The United States Federal Aviation Administration (FAA) on Saturday ordered the immediate inspection of 171 Boeing 737 MAX 9 aircraft suspended from flight until then, after an incident that occurred Friday during a flight near Portland, Oregon.
The FAA directive “requires operators (airlines) to inspect the aircraft before a new flight,” the agency said in a press release, estimating that this operation required between 4 and 8 hours per aircraft.

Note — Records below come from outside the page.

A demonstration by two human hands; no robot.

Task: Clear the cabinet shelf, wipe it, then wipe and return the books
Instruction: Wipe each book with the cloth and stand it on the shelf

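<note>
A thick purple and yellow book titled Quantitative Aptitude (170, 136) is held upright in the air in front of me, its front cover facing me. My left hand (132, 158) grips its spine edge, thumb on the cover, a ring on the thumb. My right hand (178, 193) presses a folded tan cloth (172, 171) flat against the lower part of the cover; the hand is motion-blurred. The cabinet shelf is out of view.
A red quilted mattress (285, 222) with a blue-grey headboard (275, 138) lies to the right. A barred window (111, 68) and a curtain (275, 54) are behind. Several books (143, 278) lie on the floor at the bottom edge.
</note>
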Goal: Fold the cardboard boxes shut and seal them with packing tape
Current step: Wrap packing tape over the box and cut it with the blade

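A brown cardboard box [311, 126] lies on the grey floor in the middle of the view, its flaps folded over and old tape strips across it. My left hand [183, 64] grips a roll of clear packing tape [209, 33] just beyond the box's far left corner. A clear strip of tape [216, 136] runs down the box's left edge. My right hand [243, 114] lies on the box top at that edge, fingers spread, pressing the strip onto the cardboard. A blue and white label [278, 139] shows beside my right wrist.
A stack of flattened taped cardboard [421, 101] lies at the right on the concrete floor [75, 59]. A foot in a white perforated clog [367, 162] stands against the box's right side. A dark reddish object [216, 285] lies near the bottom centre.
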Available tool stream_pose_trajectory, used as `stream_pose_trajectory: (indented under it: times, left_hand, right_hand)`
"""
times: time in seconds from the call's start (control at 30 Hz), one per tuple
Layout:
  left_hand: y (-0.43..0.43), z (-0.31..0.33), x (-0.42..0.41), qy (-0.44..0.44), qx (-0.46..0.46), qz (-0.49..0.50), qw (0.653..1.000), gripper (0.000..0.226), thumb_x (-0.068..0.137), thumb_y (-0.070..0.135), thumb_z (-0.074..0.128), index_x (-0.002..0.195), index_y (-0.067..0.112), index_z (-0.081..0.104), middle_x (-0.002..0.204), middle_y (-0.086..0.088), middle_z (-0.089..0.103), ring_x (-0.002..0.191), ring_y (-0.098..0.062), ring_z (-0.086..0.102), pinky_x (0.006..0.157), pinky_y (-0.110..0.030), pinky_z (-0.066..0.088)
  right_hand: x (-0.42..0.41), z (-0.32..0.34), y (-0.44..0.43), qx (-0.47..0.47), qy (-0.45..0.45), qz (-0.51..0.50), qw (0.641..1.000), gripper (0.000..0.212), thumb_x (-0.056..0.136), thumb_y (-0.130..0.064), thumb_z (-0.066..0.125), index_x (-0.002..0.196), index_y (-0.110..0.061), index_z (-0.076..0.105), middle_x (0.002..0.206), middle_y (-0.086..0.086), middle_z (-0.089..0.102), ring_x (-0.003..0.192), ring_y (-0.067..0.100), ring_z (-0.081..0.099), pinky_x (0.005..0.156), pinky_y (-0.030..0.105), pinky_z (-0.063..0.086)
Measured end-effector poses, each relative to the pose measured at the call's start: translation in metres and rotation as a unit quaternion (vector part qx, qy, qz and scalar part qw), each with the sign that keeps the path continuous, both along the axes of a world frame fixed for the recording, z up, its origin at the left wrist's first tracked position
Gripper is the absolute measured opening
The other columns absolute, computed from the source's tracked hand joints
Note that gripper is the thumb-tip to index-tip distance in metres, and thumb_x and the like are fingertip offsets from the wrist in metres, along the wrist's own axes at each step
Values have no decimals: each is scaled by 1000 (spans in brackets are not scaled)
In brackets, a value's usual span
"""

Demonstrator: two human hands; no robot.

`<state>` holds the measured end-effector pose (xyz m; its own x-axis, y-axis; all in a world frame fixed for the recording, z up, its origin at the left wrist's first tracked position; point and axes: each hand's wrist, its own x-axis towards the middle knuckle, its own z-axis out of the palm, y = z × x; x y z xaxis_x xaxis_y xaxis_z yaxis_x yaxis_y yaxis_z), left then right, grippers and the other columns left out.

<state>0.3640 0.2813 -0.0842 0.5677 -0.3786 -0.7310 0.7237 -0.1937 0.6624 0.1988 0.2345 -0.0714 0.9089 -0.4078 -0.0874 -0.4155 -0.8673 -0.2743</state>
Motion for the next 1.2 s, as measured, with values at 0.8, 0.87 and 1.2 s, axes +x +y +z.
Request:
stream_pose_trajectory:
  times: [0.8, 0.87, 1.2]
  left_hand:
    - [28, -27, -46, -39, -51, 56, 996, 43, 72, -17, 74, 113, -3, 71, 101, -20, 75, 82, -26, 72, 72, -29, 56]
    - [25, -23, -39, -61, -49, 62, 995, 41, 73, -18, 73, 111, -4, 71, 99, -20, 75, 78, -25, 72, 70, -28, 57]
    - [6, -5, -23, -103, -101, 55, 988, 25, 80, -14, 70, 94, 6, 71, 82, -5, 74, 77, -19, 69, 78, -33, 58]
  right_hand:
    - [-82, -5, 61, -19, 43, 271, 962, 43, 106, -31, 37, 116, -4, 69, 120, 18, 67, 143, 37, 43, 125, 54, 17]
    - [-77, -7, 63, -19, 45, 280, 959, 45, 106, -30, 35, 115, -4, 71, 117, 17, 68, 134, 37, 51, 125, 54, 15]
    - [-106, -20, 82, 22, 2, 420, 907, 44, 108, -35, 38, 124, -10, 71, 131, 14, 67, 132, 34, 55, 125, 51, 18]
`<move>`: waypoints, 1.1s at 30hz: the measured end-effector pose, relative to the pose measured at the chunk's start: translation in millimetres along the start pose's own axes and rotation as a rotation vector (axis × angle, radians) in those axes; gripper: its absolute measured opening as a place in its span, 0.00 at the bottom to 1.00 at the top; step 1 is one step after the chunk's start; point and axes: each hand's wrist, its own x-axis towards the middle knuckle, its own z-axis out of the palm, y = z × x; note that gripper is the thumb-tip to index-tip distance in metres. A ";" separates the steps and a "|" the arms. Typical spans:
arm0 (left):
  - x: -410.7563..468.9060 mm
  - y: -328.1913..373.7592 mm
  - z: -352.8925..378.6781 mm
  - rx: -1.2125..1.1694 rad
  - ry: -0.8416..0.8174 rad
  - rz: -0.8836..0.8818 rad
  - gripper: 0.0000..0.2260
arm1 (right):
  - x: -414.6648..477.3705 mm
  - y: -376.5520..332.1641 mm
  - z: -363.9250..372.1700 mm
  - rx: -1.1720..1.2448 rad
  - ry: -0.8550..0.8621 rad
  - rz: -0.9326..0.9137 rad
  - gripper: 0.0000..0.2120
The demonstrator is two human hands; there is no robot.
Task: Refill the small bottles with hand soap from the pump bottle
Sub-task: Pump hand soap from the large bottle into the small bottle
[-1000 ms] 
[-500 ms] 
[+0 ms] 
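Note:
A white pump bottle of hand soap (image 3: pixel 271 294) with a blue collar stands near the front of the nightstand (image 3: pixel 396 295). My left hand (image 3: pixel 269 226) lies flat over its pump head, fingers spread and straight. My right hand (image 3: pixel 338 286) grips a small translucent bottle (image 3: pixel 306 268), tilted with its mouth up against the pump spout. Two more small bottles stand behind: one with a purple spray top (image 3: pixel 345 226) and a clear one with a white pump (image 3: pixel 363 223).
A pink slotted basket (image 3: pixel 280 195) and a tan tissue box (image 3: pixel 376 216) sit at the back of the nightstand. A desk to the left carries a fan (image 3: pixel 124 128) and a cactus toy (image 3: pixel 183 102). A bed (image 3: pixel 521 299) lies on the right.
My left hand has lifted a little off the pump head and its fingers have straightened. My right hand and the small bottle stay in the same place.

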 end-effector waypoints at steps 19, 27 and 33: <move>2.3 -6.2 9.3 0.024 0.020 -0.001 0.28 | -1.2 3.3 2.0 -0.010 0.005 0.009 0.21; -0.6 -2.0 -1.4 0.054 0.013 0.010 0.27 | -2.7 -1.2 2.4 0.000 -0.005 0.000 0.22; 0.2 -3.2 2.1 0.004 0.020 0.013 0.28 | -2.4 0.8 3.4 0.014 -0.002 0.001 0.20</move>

According to data communicated by Boeing to AFP, some 218 copies of the 737 MAX 9 have been delivered to date.
Before the FAA’s announcement, the American airline Alaska had already neutralized all of its 65 planes of this model.
The decision followed an incident that occurred Friday shortly after an Alaska Airlines flight took off from Portland International Airport around 5 p.m. local time bound for Ontario, California in the greater Los Angeles suburbs.
According to images posted on social networks, a door opened and detached from the cabin in mid-flight.
The aircraft, which was carrying 171 passengers and 6 crew members, was then at an altitude of nearly 5,000 m, according to flight data from the FlightAware website.
According to several specialists, notably the manager of the specialized site The Air Current, Jon Ostrower, it seems that it is a door that is blocked and hidden by a partition which only reveals a porthole.
After turning around, the plane returned to land at its original airport, the incident causing only a few minor injuries.
“The aircraft returned to land safely at Portland International Airport with all 171 passengers and six crew members,” according to a statement from Alaska Airlines.
“It was really brutal. Barely at altitude, the front of the window just came off and I only noticed it when the oxygen masks came down,” a passenger on the flight, Kyle Rinker, told the American channel CNN.
According to the Portland daily, The Oregonianciting passengers, no one was in the place immediately next to the blown-off bulkhead.
But the teenager who was sitting in the middle seat saw his shirt torn off by the decompression, causing minor injuries, according to the daily.
“The first thing that came to my mind was ‘I’m going to die,'” Vi Nguyen told New York Times.
“A terrifying incident”
The American Secretary of Transportation, Pete Buttigieg, spoke on X of “a terrifying incident” and said he was in contact with the FAA.
On Saturday, Alaska Airlines indicated, on the social network , “element of concern”.
The American transportation safety agency, the NTSB, announced that it had sent a team to Portland to investigate the reasons for this malfunction.
The incriminated device was certified in November, according to the FAA registry available online.
The manufacturer of the device, the American aircraft manufacturer Boeing, said it was gathering more information and making a technical team available to investigators, according to a reaction sent to AFP.
Alaska Airlines CEO Ben Minicucci said in a statement that the airline was “working with Boeing and regulators to understand what happened.”
United Airlines and Alaska Airlines have the largest 737-9 fleets in the world.
Icelandair and Turkish Airlines also use them.
The incident comes after the 737 MAX suffered a series of technical problems and two crashes in recent years.
These two accidents, which caused the death of 346 people in October 2018 and March 2019, resulted in the 737 MAX being kept on the ground for 20 months, before it was re-authorized to fly.
The FAA had only authorized return to service after changes to the flight control system.
More recently, Boeing had to slow down deliveries due to problems with the fuselage, particularly with the aircraft’s rear bulkhead.
As of the end of December, Boeing has delivered a total of more than 1,370 units of the 737 MAX and its order book currently stands at more than 4,000.
Suspended by China since the crashes, deliveries of 737 MAX to the country’s companies have still not resumed.